The Research Triangle area project confirms North Carolina’s growing role in gene therapy, a promising approach for fighting a host of challenging genetic diseases.
"The pandemic has highlighted the importance of science and innovation to keep us healthy,” said Governor Cooper. “Companies like Taysha Gene Therapies continue to expand in North Carolina because we have the scientists, skilled workers and climate for innovation they need to tackle health care’s toughest challenges.”
Taysha Gene Therapies, headquartered in Dallas, is developing an extensive portfolio of gene therapies. In Durham, the company plans to invest $75 million to build an approximately 187,000 square foot, commercial-scale manufacturing facility for preclinical, clinical, and commercial production of its gene therapy product candidates.
“North Carolina has a thriving life sciences ecosystem with significant expertise in gene therapy manufacturing, and we are delighted to establish our manufacturing center in Durham,” said RA Session II, President, Founder and CEO of Taysha.
“North Carolina continues to lead the way into new frontiers of medicine,” said Commerce Secretary Anthony M. Copeland. “Taysha Gene Therapies joins the nation’s most vibrant center for the life science industry, and I look forward to seeing their contributions add to the stellar reputation of North Carolina’s Research Triangle region.”
Over the course of the 12-year term of the company's JDIG grant, the project is estimated to grow the state’s economy by $772 million. The project will bring an annual payroll impact in excess of $22 million for the region.
The JDIG agreement authorizes the potential reimbursement to the company of up to $4.8 million, dependent upon meeting hiring and capital expenditure milestones.
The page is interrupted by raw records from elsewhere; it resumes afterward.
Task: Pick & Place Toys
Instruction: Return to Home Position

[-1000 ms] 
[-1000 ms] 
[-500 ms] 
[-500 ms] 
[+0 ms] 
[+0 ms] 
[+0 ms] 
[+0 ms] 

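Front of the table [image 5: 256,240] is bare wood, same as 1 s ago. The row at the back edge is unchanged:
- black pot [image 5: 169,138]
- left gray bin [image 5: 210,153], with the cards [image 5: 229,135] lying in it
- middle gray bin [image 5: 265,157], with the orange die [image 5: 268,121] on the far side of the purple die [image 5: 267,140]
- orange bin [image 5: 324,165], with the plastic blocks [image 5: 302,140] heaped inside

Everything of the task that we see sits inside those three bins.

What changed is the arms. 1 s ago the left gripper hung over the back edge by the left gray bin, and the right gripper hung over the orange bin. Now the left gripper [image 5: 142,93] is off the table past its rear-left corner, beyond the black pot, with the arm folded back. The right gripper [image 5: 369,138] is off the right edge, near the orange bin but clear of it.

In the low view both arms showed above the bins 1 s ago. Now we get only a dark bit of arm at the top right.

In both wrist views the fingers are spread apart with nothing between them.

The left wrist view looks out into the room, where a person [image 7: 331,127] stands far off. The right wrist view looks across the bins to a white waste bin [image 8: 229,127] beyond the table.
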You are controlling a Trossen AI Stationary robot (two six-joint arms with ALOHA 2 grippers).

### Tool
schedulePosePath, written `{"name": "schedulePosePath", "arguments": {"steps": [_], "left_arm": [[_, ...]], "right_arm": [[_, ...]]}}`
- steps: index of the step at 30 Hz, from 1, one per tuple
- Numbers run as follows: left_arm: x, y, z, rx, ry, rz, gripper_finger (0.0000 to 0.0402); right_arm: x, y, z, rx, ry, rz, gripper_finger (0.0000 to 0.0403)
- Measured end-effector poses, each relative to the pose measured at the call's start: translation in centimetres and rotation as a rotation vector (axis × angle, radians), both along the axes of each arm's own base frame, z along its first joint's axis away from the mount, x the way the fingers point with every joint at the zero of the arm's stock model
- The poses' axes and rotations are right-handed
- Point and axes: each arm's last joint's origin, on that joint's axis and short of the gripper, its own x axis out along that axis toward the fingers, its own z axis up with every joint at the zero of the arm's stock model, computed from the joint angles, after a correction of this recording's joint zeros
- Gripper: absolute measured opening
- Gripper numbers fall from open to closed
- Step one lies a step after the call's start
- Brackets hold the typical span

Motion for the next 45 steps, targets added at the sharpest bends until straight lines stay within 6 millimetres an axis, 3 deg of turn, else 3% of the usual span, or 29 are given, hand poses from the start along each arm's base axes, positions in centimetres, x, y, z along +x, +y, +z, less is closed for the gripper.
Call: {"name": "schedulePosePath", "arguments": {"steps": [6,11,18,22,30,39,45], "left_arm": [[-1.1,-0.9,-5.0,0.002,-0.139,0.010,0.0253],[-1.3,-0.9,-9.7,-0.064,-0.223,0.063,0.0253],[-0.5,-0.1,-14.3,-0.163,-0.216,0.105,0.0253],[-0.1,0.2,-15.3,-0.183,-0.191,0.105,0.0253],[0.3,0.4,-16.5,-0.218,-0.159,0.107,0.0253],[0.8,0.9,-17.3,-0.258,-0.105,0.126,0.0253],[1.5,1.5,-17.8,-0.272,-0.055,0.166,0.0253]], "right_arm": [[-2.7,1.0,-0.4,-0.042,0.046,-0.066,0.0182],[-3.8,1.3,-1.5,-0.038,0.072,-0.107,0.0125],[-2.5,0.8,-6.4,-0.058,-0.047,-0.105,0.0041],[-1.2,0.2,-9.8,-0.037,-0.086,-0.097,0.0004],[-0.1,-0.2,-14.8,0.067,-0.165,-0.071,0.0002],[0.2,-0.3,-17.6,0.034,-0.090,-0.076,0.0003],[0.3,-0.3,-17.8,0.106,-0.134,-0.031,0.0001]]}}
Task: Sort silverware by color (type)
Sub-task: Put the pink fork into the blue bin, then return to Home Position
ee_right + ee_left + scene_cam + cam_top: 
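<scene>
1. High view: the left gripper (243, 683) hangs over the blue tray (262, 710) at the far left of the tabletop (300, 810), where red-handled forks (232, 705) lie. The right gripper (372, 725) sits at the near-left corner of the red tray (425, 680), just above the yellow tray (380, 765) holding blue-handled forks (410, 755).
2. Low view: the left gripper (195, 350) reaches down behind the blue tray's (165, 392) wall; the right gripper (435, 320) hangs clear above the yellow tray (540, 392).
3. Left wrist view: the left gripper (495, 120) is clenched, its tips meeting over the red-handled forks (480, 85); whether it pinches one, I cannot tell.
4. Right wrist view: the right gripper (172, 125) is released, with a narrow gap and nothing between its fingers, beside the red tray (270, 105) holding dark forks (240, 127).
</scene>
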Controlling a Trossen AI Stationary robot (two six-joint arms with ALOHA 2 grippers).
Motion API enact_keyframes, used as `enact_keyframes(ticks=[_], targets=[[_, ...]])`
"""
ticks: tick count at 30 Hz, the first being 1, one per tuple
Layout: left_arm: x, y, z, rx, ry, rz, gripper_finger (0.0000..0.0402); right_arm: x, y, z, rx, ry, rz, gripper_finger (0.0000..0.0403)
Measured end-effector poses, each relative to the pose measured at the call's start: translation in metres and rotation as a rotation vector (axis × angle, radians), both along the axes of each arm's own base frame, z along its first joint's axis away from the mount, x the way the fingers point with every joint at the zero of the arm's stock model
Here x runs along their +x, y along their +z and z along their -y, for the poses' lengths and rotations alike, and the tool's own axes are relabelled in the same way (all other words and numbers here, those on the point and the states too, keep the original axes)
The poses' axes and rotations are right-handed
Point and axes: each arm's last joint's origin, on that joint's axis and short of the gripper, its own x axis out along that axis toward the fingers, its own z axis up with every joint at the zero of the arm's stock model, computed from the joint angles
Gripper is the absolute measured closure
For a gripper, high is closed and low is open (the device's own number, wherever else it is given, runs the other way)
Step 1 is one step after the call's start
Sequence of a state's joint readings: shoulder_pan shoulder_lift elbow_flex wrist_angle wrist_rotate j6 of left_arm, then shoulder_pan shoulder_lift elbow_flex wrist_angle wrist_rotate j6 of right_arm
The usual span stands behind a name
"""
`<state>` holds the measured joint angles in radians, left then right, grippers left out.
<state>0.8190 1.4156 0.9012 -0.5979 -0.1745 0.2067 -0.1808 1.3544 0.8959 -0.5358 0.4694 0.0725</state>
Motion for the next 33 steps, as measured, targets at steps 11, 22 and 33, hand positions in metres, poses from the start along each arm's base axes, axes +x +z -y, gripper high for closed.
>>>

As much as $1,626,750 could also go into the state’s Industrial Development Fund - Utility Account for use by rural communities elsewhere in the state.
Partnering with the North Carolina Department of Commerce and the Economic Development Partnership of North Carolina on this project were the North Carolina General Assembly, the North Carolina Community College System, the North Carolina Biotechnology Center, Duke Energy, Durham County, and the Greater Durham Chamber of Commerce.